Find every line in the records that holds the string "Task". Copy each one.

§ Source records
_ _ _ _

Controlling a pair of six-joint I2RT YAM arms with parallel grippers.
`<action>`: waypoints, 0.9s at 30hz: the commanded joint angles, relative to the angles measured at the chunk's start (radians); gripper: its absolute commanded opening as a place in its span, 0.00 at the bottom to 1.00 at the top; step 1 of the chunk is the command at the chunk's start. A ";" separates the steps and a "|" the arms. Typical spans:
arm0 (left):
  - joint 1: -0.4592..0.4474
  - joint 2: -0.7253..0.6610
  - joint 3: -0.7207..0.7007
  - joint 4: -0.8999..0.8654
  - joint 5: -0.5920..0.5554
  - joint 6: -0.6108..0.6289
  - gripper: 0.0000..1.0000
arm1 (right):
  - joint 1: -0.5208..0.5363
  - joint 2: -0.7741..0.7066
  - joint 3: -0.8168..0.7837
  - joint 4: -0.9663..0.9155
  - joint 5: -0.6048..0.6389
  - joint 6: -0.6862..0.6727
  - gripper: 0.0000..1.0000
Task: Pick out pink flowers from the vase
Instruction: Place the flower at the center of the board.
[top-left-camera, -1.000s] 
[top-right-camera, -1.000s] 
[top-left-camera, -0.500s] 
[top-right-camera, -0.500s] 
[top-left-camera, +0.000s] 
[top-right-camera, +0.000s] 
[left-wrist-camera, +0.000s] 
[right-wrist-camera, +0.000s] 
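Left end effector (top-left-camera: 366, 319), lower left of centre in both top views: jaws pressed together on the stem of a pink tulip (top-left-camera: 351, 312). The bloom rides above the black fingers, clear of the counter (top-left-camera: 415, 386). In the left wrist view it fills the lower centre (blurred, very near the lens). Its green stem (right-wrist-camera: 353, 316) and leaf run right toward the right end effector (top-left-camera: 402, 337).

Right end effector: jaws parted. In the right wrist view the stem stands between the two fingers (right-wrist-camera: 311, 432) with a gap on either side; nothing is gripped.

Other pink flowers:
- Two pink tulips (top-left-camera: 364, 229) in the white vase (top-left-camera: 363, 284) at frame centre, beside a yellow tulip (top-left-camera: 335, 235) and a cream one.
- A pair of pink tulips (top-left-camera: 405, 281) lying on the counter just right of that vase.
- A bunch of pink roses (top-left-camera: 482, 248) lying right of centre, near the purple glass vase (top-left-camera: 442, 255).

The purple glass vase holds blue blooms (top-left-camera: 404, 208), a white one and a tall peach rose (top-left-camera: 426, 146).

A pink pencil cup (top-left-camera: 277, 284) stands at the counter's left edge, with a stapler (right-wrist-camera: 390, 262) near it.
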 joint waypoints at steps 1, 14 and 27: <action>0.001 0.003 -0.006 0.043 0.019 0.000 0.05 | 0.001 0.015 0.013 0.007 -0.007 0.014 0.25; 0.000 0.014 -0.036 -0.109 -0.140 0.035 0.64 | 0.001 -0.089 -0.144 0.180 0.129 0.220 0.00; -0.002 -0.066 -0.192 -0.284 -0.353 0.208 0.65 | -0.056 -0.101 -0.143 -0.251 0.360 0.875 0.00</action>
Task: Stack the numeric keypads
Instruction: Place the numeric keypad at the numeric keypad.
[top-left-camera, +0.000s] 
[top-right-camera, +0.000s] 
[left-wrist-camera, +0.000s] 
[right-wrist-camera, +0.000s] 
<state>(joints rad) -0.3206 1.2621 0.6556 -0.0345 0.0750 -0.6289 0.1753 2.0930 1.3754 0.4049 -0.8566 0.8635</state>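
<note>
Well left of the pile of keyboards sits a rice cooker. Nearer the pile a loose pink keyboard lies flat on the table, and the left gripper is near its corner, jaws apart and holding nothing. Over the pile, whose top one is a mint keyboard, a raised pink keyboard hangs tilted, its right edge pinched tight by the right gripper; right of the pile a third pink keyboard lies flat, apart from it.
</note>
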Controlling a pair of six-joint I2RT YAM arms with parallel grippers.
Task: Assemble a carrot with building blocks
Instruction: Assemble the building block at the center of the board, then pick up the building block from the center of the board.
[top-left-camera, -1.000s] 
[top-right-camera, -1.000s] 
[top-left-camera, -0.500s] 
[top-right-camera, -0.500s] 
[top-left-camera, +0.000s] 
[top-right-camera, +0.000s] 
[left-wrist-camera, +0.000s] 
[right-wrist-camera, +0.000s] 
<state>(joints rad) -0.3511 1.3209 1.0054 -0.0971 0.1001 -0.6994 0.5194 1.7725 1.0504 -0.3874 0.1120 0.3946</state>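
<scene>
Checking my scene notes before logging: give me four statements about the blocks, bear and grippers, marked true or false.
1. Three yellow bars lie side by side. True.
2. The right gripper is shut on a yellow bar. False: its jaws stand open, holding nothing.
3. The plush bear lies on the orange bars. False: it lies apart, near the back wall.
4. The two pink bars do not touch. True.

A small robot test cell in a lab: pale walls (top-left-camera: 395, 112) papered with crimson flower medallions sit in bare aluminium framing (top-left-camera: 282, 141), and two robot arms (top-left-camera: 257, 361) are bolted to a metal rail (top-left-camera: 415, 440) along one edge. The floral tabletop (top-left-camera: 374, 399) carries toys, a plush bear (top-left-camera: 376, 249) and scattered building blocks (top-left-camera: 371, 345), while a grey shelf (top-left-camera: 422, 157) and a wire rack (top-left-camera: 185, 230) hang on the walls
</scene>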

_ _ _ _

§ Response
Task: Pick out pink flowers from the vase
Task: Stack the numeric keypads
Task: Assemble a carrot with building blocks

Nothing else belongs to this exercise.